### [Directions]
Below are entries; repeat exactly, and nothing else, the lines from the one holding "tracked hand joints" through the one holding "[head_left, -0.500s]", inclusive. Leave the pictures out.

### [Data supplied]
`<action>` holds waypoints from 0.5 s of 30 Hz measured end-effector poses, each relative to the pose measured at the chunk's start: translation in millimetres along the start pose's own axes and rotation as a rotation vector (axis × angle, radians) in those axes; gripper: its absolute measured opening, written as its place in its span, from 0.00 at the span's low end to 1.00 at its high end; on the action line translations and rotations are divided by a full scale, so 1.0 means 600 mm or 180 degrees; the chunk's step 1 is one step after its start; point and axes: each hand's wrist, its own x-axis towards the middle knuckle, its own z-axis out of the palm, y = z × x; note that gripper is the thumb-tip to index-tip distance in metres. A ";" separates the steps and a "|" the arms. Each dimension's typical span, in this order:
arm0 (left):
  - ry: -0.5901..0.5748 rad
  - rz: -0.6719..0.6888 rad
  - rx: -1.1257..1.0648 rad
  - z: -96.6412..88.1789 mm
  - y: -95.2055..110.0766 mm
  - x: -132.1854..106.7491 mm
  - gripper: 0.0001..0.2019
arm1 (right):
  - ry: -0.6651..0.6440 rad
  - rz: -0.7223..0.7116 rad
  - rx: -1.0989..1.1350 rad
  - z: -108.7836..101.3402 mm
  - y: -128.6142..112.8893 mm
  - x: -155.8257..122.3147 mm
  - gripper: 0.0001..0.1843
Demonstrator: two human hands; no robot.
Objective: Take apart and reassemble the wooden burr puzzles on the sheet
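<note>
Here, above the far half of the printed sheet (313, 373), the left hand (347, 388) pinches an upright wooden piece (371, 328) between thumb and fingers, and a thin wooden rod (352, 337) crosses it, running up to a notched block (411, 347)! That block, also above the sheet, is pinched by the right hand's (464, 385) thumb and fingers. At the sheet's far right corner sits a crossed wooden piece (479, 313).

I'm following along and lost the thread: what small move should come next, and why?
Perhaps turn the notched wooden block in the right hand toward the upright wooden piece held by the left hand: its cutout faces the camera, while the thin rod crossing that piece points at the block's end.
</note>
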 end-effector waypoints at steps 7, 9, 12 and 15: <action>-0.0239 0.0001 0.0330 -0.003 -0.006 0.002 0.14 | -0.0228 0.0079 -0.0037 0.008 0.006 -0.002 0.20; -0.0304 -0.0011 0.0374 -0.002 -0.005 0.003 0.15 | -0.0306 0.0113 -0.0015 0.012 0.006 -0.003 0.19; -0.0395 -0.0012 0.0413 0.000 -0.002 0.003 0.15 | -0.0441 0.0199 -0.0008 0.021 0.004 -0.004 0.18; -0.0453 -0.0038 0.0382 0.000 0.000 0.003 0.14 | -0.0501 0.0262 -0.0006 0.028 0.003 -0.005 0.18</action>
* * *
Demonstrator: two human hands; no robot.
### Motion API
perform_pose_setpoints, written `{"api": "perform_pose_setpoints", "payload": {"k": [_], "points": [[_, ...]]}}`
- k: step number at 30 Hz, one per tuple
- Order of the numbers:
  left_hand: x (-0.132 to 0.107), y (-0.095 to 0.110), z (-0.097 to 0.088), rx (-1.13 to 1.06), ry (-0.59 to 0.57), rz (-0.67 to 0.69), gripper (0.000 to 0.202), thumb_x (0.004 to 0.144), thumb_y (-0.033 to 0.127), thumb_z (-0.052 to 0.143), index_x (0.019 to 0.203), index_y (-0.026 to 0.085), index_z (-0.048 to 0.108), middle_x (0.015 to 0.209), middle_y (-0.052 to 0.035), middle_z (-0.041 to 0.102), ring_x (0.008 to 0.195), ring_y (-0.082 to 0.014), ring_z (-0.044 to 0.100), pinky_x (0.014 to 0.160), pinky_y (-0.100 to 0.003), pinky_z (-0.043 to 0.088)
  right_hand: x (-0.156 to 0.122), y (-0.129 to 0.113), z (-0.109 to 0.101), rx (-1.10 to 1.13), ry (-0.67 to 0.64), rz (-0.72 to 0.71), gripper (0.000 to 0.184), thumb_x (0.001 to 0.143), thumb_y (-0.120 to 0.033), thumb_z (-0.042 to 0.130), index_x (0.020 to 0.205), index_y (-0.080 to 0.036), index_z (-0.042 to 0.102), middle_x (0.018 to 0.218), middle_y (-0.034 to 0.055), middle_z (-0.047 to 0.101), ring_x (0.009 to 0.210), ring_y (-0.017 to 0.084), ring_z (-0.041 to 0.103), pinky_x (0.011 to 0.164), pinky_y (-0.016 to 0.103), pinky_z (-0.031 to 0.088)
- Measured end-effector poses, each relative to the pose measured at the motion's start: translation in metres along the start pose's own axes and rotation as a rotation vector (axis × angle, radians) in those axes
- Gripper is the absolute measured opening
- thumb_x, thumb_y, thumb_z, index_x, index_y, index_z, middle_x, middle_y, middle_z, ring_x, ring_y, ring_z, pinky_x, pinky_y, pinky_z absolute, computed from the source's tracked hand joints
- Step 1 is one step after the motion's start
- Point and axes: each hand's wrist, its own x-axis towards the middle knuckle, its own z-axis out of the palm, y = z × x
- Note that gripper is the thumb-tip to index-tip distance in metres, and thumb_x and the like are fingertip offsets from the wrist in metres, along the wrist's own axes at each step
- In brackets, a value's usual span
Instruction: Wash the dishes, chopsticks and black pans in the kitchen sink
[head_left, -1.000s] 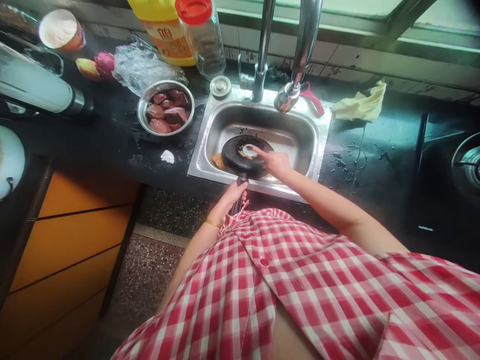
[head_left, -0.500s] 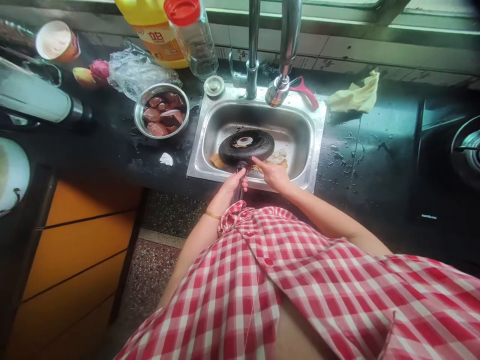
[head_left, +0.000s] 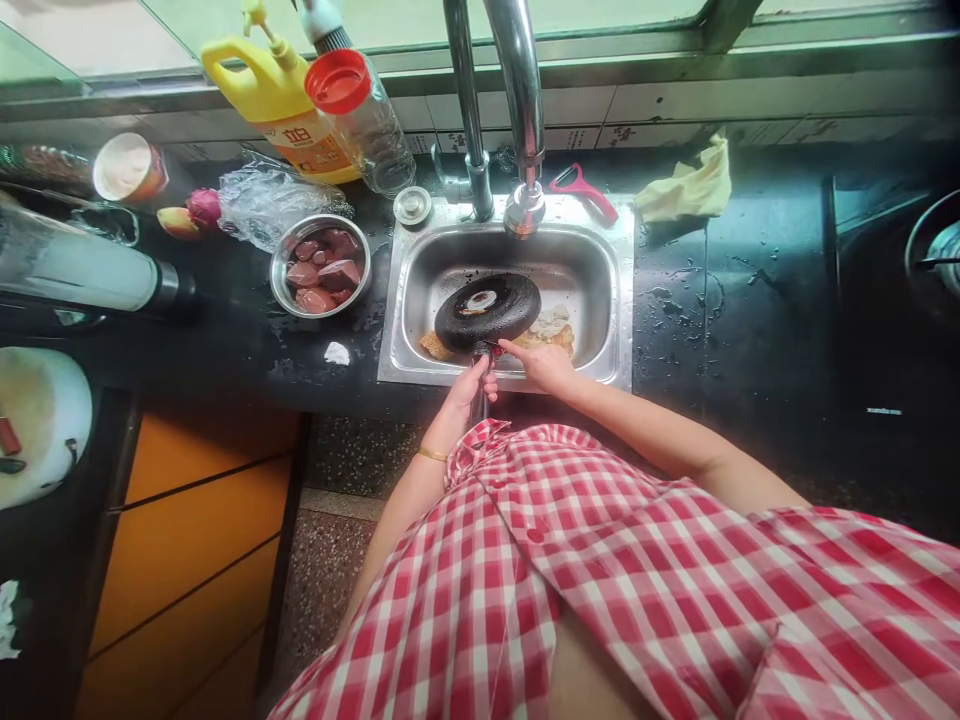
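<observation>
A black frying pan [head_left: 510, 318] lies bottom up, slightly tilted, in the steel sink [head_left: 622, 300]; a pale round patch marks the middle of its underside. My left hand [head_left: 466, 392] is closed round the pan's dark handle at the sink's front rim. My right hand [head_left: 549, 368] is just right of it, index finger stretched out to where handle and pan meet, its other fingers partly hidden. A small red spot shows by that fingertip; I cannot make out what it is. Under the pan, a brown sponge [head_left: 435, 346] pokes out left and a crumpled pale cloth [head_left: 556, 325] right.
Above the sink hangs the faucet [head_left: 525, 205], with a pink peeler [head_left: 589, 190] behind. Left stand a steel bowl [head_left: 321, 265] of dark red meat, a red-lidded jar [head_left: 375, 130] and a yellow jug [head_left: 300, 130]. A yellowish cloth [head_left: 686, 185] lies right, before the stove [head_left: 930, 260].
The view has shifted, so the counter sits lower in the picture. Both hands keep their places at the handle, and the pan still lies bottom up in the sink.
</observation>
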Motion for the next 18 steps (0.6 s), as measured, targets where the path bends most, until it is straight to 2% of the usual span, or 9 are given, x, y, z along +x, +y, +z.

### [Answer section]
- thumb_x, thumb_y, thumb_z, index_x, index_y, index_z, middle_x, middle_y, middle_z, ring_x, ring_y, ring_z, pinky_x, pinky_y, pinky_z absolute, computed from the source's tracked hand joints
- Step 1 is one step after the motion's start
- Point and axes: each hand's wrist, its own x-axis towards the middle knuckle, its own z-axis out of the palm, y = z × x
- Note that gripper is the thumb-tip to index-tip distance in metres, and thumb_x and the like are fingertip offsets from the wrist in metres, along the wrist's own axes at each step
- In brackets, a value's usual span
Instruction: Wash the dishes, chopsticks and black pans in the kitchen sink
[head_left, -1.000s] 
[head_left, -0.500s] 

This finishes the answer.